11:25 Perché, fratelli, non voglio che ignorate questo mistero, affinché non siate presuntuosi; che cioè, un induramento parziale s’è prodotto in Israele, finché sia entrata la pienezza dei gentili; 26 e così tutto Israele sarà salvato, secondo che è scritto: Il liberatore verrà da Tzion; 27 Egli allontanerà da Yakov l’empietà; e questo sarà il Mio patto con loro, quand’Io torrò via i loro peccati.

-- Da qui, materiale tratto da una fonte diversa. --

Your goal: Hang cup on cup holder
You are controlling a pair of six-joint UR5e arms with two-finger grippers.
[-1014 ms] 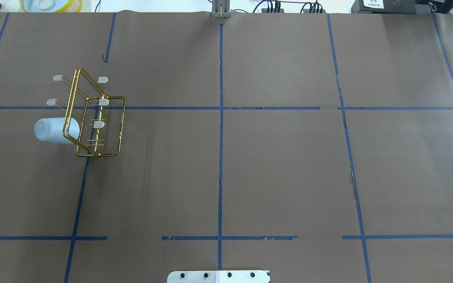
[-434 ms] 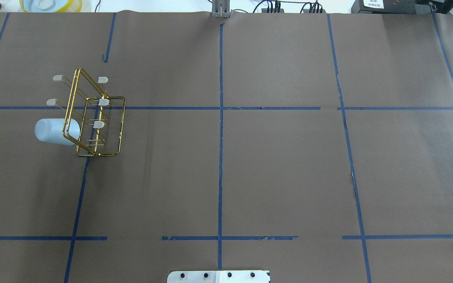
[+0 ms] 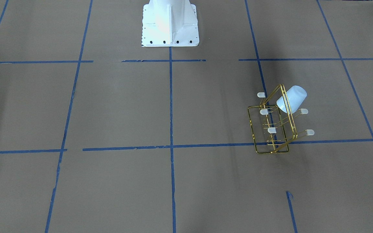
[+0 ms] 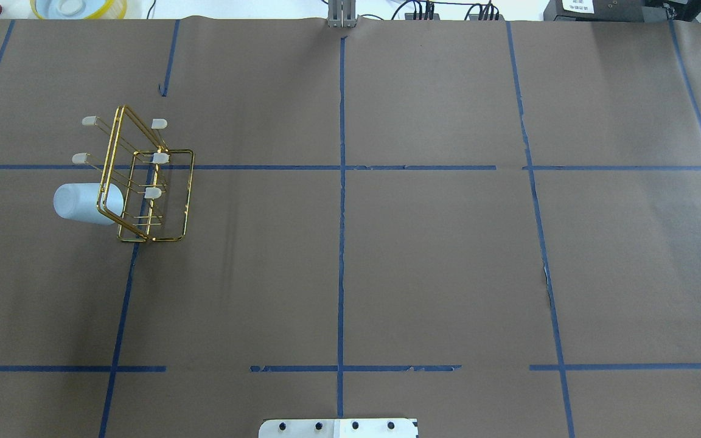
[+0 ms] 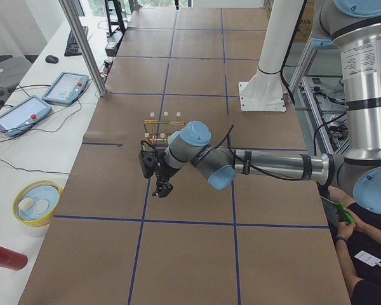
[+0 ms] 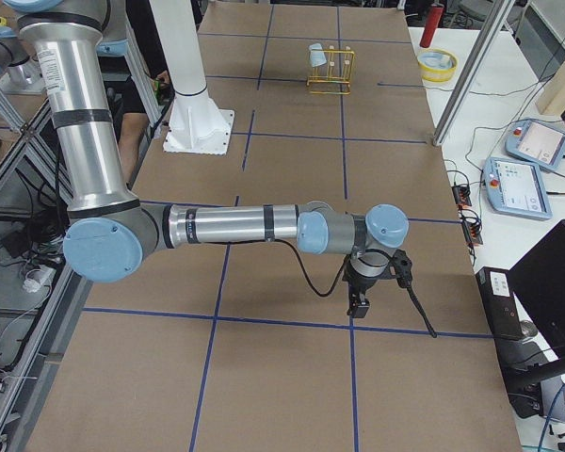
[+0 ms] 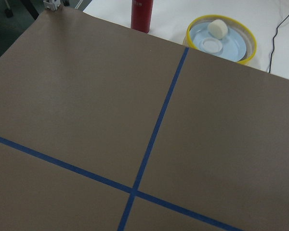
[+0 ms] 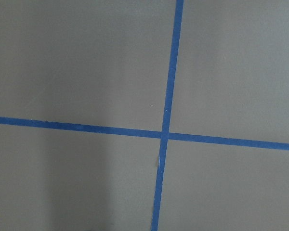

Qui Shaul svela un mistero. Cosa significa questa parola? Dal greco mysterion, ed essa da mýstes, “iniziato”, dal verbo mýein, “chiudere”, rappresenta una verità soprannaturale che non può essere conosciuta per mezzo dell’intelligenza, un fenomeno inspiegabile razionalmente (definizione del Vocabolario della lingua italiana di Nicola Zingarelli). Un mistero è una realtà chiusa alla conoscenza generale. Se l’interpretazione di queste rivelazioni di Paolo fossero come proposte dalla teologia cristiana, non ci sarebbe alcun motivo per chiamarla ʹmisteroʹ. Inoltre, la spiegazione cristiana convenzionale non ha senso: essa consiste nella teoria che quando sia compiuto il numero di tutti i gentili che devono essere salvati, allora Elohim riprenderà il suo rapporto con i Giudei, i quali sarebbero la parte d’Israele che s’è indurita. Tutta questa speculazione sorge da una distorsione dei termini ed una forzatura dell’interpretazione:
- Un indurimento parziale d’Israele non è lo stesso che un indurimento [totale] di una parte d’Israele. In altre parole: non è che una parte di Israele, ossia i Giudei, sono stati induriti non accettando Yeshua come Messia (mentre una minoranza d’essi lo ha accettato) affinché potessero entrare i gentili ‒tesi che non ha nessuna logica‒, ma piuttosto che tutto il popolo d’Israele, Giudei e non, è stato parzialmente indurito nei confronti della controparte, non riconoscendosi a vicenda. Gli avvenimenti storici hanno infatti causato questo indurimento reciproco. Nel periodo apostolico, nell’ambiente Giudeo c’era una consapevolezza della Casa di Israele in esilio, la quale ha perso importanza quando gli stessi Giudei sono stati costretti alla Diaspora e di conseguenza, dimenticando completamente l’esistenza dell’altro Israele che viveva come i gentili fra i gentili, i Giudei sono divenuti gli unici rappresentanti legittimi di tutto Israele. In quanto all’aspetto religioso, i discepoli di Yeshua, ossia i nazareni, erano una corrente all’interno del Giudaismo, ma l’ingresso dei gentili e la successiva esclusione dei Giudei messianici dalla chiesa, hanno provocato una rottura definitiva ed inconciliabile tra Giudei e cristiani (fra i quali si trova la Casa di Israele), come fu profetizzato: «Poi spezzai l’altro bastone Vincoli, per rompere la fratellanza fra Yehudah ed Israele» ‒Zekharyah 11:14.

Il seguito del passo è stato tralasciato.